ABSTRACT
PURPOSE
We aimed to compare the diagnostic performance and interobserver variability in breast tumor classification with or without the aid of an innovative dual-mode artificial intelligence (AI) architecture, which can automatically integrate information from ultrasonography (US) and shear-wave elastography (SWE).
METHODS
Diagnostic performance assessment was performed with a test subset, containing 599 images (from September 2018 to February 2019) from 91 patients including 64 benign and 27 malignant breast tumors. Six radiologists (three inexperienced, three experienced) were assigned to read images independently (independent diagnosis) and then make a secondary diagnosis with the knowledge of AI results.
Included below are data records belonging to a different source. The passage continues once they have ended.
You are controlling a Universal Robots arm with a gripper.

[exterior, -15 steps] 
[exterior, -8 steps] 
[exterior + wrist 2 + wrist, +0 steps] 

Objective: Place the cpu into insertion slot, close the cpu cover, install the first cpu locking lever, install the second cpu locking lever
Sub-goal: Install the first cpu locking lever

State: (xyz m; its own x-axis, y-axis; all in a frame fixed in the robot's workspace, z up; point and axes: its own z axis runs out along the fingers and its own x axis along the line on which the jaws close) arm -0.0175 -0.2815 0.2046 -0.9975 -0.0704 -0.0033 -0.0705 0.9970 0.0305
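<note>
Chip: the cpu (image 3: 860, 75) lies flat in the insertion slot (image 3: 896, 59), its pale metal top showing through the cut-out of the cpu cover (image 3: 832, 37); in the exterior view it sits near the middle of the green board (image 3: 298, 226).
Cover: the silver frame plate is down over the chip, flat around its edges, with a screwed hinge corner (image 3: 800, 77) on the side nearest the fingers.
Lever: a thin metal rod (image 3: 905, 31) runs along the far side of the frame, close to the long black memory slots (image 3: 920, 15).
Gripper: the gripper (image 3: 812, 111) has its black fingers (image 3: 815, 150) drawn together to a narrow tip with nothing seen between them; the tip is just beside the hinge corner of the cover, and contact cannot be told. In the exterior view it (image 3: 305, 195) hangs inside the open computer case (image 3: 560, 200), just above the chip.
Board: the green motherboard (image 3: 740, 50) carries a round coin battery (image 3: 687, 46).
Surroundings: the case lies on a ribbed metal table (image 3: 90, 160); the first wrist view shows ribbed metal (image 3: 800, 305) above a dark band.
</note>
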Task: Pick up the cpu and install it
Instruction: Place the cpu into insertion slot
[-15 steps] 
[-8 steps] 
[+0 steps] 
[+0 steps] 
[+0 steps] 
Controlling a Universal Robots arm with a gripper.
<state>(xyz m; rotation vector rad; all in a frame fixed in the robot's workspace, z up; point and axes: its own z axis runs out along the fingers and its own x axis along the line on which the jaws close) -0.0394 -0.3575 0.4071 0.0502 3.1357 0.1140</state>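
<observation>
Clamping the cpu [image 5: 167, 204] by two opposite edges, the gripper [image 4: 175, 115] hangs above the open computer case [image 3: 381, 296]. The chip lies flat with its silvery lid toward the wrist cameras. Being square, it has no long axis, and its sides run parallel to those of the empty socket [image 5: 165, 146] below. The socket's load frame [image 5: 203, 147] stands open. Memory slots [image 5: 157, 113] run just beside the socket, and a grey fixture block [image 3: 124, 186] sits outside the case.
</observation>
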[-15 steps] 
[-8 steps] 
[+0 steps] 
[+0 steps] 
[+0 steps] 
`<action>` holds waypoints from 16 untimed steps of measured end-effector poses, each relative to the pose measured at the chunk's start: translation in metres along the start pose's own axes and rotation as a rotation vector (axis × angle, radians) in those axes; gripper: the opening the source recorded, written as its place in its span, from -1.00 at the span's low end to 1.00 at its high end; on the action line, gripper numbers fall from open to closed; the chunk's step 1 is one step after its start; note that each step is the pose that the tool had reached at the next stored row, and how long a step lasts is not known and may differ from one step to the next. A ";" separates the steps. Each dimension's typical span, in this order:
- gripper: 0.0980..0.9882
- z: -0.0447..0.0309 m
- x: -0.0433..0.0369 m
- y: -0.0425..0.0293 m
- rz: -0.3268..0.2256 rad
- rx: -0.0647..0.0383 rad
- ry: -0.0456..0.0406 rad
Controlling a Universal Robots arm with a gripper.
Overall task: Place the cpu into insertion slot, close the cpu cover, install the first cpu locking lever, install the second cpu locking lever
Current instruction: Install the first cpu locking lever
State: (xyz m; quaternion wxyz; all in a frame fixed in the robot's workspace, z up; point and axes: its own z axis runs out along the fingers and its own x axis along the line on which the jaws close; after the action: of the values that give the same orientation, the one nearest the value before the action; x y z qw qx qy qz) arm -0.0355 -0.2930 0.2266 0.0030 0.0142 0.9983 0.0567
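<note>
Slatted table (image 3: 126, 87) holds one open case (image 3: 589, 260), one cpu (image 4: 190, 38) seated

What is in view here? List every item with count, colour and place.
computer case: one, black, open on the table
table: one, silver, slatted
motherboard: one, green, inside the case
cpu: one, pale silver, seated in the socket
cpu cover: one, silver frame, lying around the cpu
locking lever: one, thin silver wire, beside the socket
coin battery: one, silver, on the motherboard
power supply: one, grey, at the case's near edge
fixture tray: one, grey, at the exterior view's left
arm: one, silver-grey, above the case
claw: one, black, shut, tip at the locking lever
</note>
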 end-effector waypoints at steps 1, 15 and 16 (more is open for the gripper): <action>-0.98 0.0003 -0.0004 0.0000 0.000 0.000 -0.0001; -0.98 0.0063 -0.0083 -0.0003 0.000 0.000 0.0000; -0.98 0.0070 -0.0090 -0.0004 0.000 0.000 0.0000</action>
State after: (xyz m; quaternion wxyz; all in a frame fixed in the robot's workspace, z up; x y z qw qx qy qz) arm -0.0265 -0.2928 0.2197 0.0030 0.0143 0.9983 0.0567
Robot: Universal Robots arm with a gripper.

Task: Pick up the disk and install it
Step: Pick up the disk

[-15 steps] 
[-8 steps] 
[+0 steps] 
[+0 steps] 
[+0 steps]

Sensitivity, specificity, accuracy, receiver-operator characteristics (ROC) curve analysis and Cohen's κ statistics were calculated.
RESULTS
In the inexperienced radiologists’ group, the average area under the ROC curve (AUC) for diagnostic performance increased from 0.722 to 0.765 (p = 0.050) with secondary diagnosis using US-mode and from 0.794 to 0.834 (p = 0.019) with secondary diagnosis using dual-mode compared with independent diagnosis. In the experienced radiologists’ group, the average AUC for diagnostic performance was significantly higher with AI system using the US-mode (0.812 vs. 0.833, p = 0.039), but not for dual-mode (0.858 vs. 0.866, p = 0.458). Using the US-mode, interobserver agreement among all radiologists improved from fair to moderate (p = 0.003). Using the dual-mode, substantial agreement was seen among the experienced radiologists (0.65 to 0.74, p = 0.017) and all radiologists (0.62 to 0.73, p = 0.001).
CONCLUSION
AI assistance provides a more pronounced improvement in diagnostic performance for the inexperienced radiologists; meanwhile, the experienced radiologists benefit more from AI in reducing interobserver variability.